Vaya tontería, y que bobada, no es para tanto, no es esencial ni vital. Si lo importante desde lo global a particular, ni todo lo que hay en medio depende ni tiene que ver con todo esto.
Aún así, me ha hecho tan feliz, y tan disfrutón, como me hacía falta sentir y dejarme embargar, para destensar el arco y vivir en un hola qué tal, intrascente conectado con lo impermanente. Que lo proyecto como una borrachera abstemia, una exaltación de la amistad de media tarde de viernes loko, una calada que afloja la mandíbula, el ceño y la risa, sin humo ni grifa.

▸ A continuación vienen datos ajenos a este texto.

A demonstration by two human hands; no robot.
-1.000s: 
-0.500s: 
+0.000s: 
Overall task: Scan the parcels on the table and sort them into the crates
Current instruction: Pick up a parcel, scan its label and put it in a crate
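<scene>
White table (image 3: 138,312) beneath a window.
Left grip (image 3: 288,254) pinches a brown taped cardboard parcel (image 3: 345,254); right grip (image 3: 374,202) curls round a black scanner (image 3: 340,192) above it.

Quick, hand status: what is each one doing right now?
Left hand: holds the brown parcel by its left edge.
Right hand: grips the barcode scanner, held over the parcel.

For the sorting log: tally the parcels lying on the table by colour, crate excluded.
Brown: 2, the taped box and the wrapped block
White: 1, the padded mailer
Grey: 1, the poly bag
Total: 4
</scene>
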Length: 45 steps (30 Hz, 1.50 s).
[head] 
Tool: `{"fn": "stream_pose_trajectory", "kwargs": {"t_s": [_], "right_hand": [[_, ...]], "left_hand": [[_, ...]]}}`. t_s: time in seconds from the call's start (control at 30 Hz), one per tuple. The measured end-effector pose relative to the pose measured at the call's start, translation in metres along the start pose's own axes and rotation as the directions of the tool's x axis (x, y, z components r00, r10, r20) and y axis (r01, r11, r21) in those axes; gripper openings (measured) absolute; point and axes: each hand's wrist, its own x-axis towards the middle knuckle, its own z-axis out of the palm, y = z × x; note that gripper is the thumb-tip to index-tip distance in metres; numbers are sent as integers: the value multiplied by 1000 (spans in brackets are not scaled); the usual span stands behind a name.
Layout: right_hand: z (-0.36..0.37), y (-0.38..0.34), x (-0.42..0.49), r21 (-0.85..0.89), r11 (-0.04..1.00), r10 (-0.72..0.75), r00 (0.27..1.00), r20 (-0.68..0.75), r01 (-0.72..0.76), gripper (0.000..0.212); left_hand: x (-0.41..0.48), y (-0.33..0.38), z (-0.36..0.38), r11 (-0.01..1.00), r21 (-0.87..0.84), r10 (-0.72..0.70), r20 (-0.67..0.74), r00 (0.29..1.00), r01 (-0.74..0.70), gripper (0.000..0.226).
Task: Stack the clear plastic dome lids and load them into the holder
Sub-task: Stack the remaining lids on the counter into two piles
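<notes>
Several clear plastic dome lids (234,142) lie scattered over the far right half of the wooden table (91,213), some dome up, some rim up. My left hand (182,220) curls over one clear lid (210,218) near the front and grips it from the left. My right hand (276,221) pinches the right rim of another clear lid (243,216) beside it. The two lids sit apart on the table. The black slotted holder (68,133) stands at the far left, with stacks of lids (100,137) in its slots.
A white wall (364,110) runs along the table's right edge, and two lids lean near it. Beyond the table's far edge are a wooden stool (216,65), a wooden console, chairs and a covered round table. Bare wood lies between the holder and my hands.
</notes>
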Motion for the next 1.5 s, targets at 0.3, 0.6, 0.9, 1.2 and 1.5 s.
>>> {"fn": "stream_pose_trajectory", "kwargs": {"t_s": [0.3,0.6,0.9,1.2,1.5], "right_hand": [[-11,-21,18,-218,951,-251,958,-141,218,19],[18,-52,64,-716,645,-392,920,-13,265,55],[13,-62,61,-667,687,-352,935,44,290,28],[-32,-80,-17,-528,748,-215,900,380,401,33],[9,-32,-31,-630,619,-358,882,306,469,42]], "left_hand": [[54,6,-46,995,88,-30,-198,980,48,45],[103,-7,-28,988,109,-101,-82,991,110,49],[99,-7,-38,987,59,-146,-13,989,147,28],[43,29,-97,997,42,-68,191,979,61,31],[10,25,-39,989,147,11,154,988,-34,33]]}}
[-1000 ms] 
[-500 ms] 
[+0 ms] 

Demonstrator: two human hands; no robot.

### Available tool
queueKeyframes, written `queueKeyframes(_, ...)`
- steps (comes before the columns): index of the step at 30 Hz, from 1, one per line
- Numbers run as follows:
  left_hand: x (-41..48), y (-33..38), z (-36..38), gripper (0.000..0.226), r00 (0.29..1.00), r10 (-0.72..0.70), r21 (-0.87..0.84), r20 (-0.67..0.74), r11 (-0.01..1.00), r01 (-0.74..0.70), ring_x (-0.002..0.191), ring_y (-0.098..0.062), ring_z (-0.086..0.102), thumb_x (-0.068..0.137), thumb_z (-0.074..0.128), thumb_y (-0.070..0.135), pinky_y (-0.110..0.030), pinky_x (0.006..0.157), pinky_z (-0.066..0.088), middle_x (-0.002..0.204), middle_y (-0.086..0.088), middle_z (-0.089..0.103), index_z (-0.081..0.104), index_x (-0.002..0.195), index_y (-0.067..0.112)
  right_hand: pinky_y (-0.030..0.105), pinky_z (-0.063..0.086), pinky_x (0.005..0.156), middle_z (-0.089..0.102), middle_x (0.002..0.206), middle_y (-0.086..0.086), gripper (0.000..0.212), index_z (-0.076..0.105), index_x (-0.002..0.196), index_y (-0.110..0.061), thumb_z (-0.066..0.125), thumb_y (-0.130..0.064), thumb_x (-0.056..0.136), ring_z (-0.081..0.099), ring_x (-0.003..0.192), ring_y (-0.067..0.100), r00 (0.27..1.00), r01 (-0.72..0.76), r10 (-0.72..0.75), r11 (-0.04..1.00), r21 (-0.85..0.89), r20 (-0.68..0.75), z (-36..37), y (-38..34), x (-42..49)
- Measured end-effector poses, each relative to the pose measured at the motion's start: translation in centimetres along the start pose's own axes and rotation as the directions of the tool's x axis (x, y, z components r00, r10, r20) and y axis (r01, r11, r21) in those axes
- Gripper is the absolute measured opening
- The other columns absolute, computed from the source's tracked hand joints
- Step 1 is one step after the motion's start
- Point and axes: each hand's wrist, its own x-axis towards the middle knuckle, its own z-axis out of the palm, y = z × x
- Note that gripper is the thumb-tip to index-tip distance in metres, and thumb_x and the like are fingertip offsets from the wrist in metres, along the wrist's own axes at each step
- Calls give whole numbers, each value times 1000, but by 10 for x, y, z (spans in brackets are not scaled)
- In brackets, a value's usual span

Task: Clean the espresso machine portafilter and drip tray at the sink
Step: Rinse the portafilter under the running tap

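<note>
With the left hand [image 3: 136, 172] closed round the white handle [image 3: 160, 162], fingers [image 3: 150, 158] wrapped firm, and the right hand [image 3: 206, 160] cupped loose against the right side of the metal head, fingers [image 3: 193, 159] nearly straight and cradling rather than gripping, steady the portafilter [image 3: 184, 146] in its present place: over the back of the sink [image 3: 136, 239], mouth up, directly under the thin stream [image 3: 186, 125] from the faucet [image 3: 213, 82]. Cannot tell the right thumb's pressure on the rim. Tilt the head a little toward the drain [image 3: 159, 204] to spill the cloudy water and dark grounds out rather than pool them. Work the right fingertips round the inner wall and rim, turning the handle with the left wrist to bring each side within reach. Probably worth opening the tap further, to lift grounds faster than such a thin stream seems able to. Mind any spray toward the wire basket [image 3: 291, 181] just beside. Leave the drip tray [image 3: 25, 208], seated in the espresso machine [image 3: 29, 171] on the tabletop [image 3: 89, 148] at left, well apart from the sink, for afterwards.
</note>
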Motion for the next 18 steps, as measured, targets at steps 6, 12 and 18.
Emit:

Pero me lleva hasta la emoción, por futbolero, español, adolescente eterno, apasionado de ojos abiertos desde el pecho hasta el beso, y enamorado de la vida hasta la intensidad no perdida desde mi adolescente interior eterno.
Soy campeón del mundo mundial, y así te juro que lo siento, mi media sonrisa me delata. Y tú y mi mirada contigo me hace verte y sentirte como una campeona del mundo, por serlo y lo sabe hasta tu cielo, por lo que vives, lo que regateas, defiendes, te propones y combinas, despejas, rematas y en equipo y familia participas.
Y tu compañero, amigo, humano, hermano o no, paisano o no, conocido o no, por lo mismo que a ella te miro escuchando la eterna y sencilla rima de “caaampeooness del muuuundo” con tantos bis como decidas rey.
Gracias fútbol, gracias vida y gracias a Dios por lo vivido. Y solo una diferencia con ellos, Dios no es español, básicamente porque eso es puro ego, nosotros españoles y afiliados somos de Dios y ya.